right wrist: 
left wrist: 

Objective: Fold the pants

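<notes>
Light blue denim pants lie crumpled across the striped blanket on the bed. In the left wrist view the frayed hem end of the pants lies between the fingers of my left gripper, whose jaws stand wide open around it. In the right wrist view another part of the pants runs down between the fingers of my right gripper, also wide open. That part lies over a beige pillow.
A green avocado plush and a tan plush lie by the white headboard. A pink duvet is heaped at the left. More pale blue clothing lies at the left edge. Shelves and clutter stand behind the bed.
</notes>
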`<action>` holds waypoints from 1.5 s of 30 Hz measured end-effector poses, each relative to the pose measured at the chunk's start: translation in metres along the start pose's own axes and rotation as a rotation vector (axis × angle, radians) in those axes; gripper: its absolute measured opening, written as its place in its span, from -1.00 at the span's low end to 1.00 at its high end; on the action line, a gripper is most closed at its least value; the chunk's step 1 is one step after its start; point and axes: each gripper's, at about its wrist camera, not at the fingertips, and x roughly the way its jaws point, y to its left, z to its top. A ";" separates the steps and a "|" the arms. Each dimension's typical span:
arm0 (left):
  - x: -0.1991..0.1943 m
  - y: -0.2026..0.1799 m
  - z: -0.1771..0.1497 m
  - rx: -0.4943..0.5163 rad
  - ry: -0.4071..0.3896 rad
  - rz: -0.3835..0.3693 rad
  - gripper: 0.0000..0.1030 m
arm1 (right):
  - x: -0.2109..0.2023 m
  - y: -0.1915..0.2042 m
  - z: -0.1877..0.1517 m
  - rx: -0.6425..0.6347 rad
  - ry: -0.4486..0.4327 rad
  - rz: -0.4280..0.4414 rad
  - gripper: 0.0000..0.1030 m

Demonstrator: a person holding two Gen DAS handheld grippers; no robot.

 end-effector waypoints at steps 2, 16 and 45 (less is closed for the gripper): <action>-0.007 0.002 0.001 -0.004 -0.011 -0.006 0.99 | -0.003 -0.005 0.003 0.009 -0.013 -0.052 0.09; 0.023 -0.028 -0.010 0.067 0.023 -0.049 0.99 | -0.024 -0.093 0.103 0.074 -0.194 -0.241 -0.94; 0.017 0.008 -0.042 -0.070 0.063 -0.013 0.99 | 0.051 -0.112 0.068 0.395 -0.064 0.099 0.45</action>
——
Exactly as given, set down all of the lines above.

▶ _OUTPUT_:
right wrist: 
left wrist: 

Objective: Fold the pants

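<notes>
Light blue denim pants lie crumpled across the striped blanket on the bed. In the left wrist view the frayed hem end of the pants lies between the fingers of my left gripper, whose jaws stand wide open around it. In the right wrist view another part of the pants runs down between the fingers of my right gripper, also wide open. That part lies over a beige pillow.
A green avocado plush and a tan plush lie by the white headboard. A pink duvet is heaped at the left. More pale blue clothing lies at the left edge. Shelves and clutter stand behind the bed.
</notes>
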`<action>` holds waypoints from 1.5 s of 30 Hz measured end-effector poses, each relative to the pose measured at the chunk's start: translation in metres along the start pose's own axes and rotation as a rotation vector (axis × angle, radians) in those axes; gripper: its absolute measured opening, written as its place in its span, from -1.00 at the span's low end to 1.00 at its high end; on the action line, a gripper is most closed at its least value; the chunk's step 1 is one step after its start; point and axes: each gripper's, at about its wrist camera, not at the fingertips, and x roughly the way its jaws point, y to its left, z to its top. A ";" separates the steps and a "|" the arms. Each dimension's typical span:
arm0 (left):
  - x: -0.1991..0.1943 m
  - y: -0.2026..0.1799 m
  - z: -0.1771..0.1497 m
  - rx: -0.4943..0.5163 rad
  - ry: -0.4071..0.3896 rad
  - rz: -0.3835..0.3693 rad
  - gripper: 0.0000..0.1030 m
arm1 (right):
  - x: -0.2109..0.2023 m
  - y: -0.1915..0.2042 m
  - z: -0.1877..0.1517 m
  - rx: -0.6425..0.6347 rad
  - ry: -0.4486..0.4327 rad
  - rz: -0.4280..0.4414 rad
  - gripper: 0.0000..0.1030 m

Demonstrator: a person holding two Gen DAS handheld grippers; no robot.

 end-effector waypoints at steps 2, 16 and 45 (less is closed for the gripper): <action>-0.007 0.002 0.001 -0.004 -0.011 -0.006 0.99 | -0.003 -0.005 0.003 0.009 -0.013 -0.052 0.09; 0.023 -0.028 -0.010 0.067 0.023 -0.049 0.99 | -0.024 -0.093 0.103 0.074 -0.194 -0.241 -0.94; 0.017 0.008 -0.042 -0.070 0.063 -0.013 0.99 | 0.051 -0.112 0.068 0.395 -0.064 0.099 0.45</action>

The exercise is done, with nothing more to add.